Heading into the final months before the presidential elections in November, Trump has repeatedly taken credit for record stock exchange levels and cited his partial trade deal with China as proof of the success of his economic policies.
"Nobody has done so much as I've done," Trump said in an interview with Fox Business Network from the economic forum in Davos, Switzerland, where he also floated the possibility of a middle-class tax cut.
But economists warn the partial China trade agreement signed this month is a patch that eases only some of the uncertainty about new tariffs and leaves two-thirds of the products exchanged between the economic powers still subject to punitive duties.
And while in Davos Trump also renewed his attacks on the European Union, again threatening to strike back with crippling tariffs on imported cars.
Continued uncertainty over trade could drag US growth below 2.0 percent, according to many forecasts.
Analysts at Oxford Economics warn "conditions aren't yet in place for an industrial rebound," noting that consumer spending also softened at the end of 2019.
Boeing on Tuesday officially pushed back the time frame for the 737 MAX to return to the skies, until mid-2020, and Trump lamented that Boeing's woes have "had a tremendous impact" on the economy.
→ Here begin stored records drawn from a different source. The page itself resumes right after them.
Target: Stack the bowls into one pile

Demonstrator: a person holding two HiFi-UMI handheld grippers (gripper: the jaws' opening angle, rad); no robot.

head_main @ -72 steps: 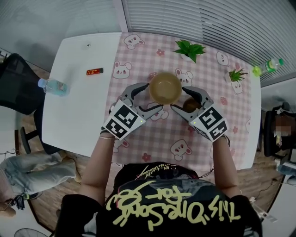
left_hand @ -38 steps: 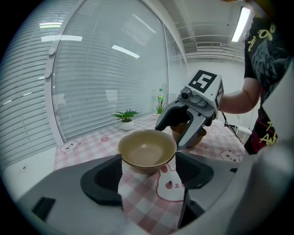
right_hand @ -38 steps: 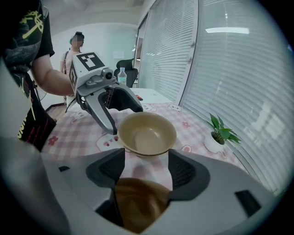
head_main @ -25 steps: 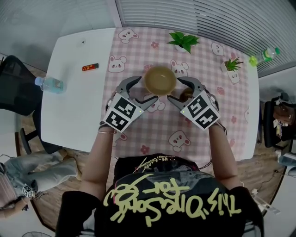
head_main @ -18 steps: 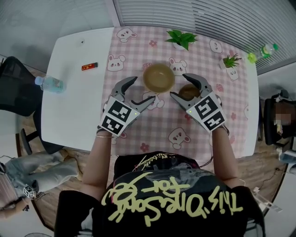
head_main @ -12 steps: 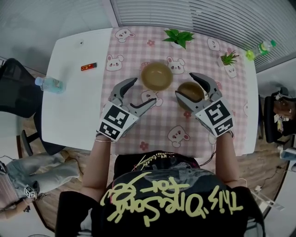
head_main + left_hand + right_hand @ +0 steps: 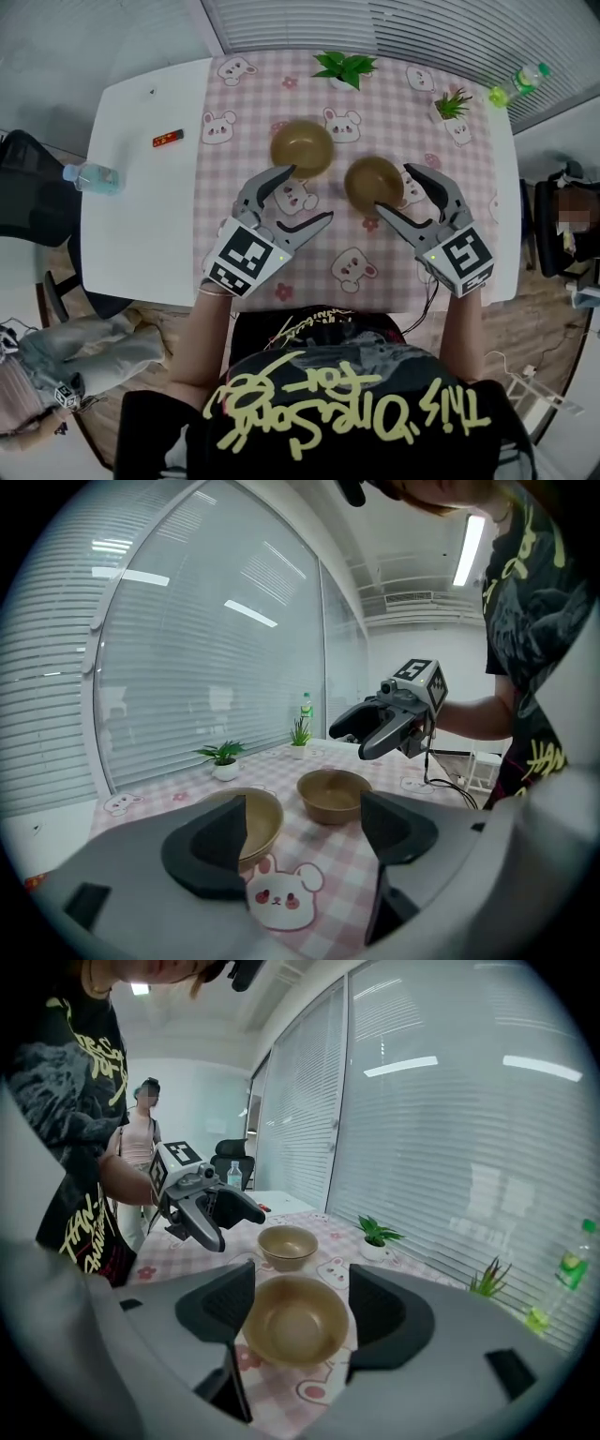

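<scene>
Two bowls stand apart on the pink checked tablecloth with rabbit prints point(image 7: 403, 122), which covers the right part of the white table point(image 7: 141, 216). The right tan round bowl point(image 7: 371, 180) sits between the jaws of your right gripper point(image 7: 395, 190). In the right gripper view it fills the gap, with its rim meeting a pad on each side, so this claw is closed on the bowl at a fairly wide setting. Whether the bowl's base rests on the cloth cannot be told. The left tan round bowl point(image 7: 302, 147) lies nearby, towards the window side and to your left, and its mouth faces up. Your left gripper point(image 7: 307, 194) is just on the near side of this bowl. Its jaws are spread wide with only the cloth between them, and one jaw tip is close to the bowl's rim. Two small green potted plants point(image 7: 345, 66) stand along the far edge of the cloth. A clear plastic water bottle point(image 7: 89, 175) and a small red oblong object point(image 7: 167, 139) lie on the bare white tabletop, well away from both bowls.
</scene>
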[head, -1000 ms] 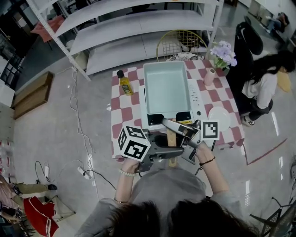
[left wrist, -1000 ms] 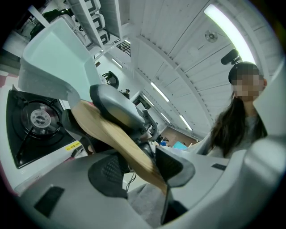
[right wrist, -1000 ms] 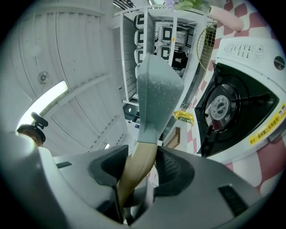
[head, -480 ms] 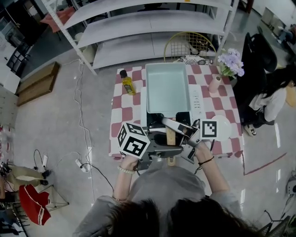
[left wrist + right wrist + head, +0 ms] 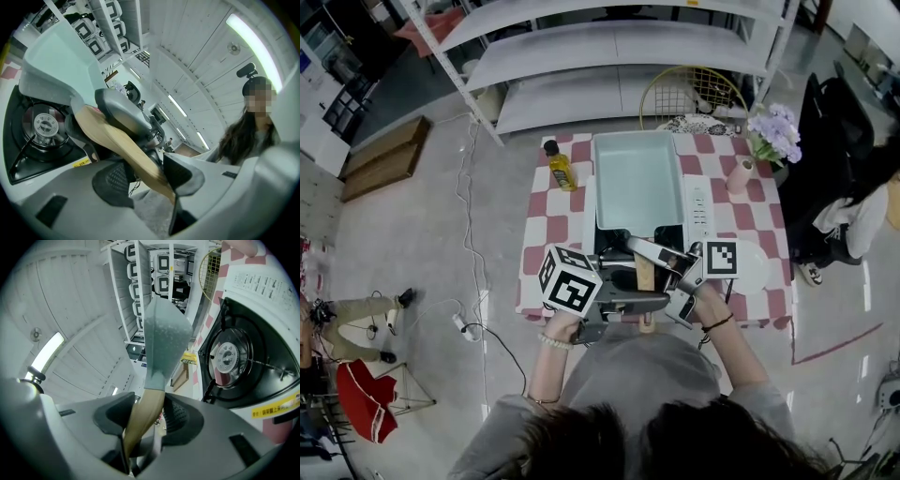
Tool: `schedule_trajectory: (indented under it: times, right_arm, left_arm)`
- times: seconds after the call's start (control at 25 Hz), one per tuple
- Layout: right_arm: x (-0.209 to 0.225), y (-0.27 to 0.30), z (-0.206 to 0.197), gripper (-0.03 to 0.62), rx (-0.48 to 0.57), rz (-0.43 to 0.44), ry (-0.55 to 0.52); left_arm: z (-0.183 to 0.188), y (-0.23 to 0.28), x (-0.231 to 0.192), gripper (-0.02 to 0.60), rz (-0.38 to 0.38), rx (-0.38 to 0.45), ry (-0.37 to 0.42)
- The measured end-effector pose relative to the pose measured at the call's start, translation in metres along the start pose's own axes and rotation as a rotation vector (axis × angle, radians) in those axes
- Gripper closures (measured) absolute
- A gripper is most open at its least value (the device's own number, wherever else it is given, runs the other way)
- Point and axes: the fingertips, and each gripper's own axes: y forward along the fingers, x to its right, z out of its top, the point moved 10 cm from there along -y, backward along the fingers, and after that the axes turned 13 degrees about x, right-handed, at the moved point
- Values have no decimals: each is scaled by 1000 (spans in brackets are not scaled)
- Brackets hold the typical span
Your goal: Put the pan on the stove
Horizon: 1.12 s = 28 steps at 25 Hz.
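A pale teal rectangular pan (image 5: pixel 637 183) with a wooden handle (image 5: pixel 645 274) hangs over the white table stove (image 5: pixel 698 202), its far end reaching past the stove. The black burner (image 5: pixel 670 239) shows uncovered under the pan's near end. My left gripper (image 5: pixel 642 302) comes in from the left and is shut on the handle near its end. From the right, my right gripper (image 5: pixel 661 262) is shut on the handle closer to the pan. In the left gripper view the handle (image 5: pixel 117 140) runs between the jaws of the left gripper (image 5: pixel 150 173). In the right gripper view the handle (image 5: pixel 145 413) sits inside the right gripper (image 5: pixel 145 420), below the pan (image 5: pixel 164 333).
The stove stands on a table with a red-and-white checked cloth (image 5: pixel 546 234). On it are a yellow bottle (image 5: pixel 562 169), a vase of purple flowers (image 5: pixel 773 131) and a white plate (image 5: pixel 750 265). A wire basket (image 5: pixel 694 89) and grey shelves (image 5: pixel 609 56) stand behind. A person (image 5: pixel 862 206) sits at the right.
Both grippers and the pan have shifted slightly together, the grip on the handle unchanged. The head view has swung a little, so the table sits differently in the picture.
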Motion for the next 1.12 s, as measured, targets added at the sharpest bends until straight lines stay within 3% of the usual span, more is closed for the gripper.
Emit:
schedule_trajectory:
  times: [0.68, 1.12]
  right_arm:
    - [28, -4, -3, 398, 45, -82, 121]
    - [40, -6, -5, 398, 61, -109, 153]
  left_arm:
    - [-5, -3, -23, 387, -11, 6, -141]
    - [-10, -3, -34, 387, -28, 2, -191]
"You know when you talk about growth, it's so big that some people say it's more than a half a point of GDP. So Boeing -- big, big disappointment to me," Trump said in an interview on CNBC." The aviation giant's newly-installed CEO David Calhoun acknowledged Boeing's importance to the US economy.
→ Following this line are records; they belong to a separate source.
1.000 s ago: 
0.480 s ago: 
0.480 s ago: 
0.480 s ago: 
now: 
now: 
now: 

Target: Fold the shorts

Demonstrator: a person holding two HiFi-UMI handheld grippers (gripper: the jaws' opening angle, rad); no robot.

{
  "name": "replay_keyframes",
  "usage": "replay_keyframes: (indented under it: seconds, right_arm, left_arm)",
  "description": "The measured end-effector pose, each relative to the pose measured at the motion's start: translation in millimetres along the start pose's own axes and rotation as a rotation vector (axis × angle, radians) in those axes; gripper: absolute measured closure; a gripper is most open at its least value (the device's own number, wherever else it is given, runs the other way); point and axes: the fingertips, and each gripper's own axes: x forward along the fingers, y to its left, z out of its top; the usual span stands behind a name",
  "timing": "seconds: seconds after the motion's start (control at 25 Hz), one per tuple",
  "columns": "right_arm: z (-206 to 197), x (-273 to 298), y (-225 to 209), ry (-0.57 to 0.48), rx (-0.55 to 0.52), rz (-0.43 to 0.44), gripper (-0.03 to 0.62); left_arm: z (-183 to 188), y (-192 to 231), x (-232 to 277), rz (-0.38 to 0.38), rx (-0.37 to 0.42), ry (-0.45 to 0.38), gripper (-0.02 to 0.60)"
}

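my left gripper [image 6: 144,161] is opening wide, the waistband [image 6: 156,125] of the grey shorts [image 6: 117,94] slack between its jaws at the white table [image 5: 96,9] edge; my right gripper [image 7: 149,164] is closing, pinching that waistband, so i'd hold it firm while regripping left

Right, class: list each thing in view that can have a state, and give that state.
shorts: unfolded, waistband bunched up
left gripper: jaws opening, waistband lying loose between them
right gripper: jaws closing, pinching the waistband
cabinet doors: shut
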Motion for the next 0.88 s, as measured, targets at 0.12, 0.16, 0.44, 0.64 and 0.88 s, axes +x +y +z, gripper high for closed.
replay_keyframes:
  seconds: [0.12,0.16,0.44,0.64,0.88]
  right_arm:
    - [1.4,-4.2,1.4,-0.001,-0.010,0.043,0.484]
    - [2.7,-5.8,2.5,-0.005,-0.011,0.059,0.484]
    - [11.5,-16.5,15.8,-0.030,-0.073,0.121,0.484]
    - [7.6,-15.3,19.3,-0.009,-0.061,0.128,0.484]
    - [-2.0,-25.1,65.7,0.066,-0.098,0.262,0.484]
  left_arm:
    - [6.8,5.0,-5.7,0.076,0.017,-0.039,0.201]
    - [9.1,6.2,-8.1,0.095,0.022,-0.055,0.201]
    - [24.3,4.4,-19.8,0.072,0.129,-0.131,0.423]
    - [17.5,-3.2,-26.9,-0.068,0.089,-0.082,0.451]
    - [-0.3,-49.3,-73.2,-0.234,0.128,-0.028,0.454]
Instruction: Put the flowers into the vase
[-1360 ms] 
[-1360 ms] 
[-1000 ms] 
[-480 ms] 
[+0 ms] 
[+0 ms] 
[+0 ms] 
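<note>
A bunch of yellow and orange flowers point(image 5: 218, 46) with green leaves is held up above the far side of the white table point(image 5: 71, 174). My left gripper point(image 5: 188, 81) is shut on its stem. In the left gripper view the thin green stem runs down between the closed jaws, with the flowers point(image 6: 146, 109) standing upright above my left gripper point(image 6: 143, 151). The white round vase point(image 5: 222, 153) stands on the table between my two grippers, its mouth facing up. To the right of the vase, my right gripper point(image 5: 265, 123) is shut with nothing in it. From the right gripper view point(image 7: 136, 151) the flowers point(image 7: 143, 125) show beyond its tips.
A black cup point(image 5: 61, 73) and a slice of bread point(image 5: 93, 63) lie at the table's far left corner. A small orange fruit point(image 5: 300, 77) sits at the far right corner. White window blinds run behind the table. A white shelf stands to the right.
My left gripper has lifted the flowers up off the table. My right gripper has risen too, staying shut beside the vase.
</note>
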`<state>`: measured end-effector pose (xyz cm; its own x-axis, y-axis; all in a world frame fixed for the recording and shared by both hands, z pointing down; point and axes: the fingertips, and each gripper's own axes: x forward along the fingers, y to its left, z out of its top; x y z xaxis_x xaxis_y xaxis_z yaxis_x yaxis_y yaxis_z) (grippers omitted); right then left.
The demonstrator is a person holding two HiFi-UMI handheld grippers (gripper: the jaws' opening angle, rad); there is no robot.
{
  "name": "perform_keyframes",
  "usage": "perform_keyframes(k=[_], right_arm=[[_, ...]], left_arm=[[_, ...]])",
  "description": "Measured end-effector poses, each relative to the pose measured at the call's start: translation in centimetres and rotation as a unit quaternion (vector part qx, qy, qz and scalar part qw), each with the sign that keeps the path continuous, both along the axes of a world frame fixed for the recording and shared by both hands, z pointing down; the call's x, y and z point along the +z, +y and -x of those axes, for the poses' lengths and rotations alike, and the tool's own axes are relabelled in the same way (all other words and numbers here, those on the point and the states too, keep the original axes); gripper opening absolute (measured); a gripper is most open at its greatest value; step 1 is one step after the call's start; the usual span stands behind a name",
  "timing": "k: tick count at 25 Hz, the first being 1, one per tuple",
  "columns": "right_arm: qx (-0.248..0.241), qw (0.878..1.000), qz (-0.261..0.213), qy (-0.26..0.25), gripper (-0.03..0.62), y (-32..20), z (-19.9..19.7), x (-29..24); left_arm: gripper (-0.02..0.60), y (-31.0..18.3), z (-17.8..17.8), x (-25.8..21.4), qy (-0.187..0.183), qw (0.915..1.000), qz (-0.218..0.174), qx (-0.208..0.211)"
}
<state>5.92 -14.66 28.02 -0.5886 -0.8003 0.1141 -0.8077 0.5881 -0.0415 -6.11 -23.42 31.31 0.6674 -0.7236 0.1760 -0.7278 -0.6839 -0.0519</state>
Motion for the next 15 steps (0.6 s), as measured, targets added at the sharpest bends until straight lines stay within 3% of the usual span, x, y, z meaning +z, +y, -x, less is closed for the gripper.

The "criticality to the country just speaks for itself," Calhoun said Wednesday in a call with reporters, his first public remarks and the first interaction with reporters by a Boeing executive since the start of the MAX crisis in March 2019.
"Everyone wants Boeing to succeed for the sake of the country and I understand that and I have it on my shoulders." Oxford Economics last month projected that the MAX production shutdown could slash half a point off the US economy's annual growth rate in the first quarter of 2020 due to slower investments and exports.
And while Boeing has reassigned its own workers during the production halt, one key supplier -- Spirit AeroSystems -- laid off 2,800 employees this month.
Things could get worse if the stoppage drags on -- cutting 0.2 percentage points off growth for the full year, according to IHS Markit.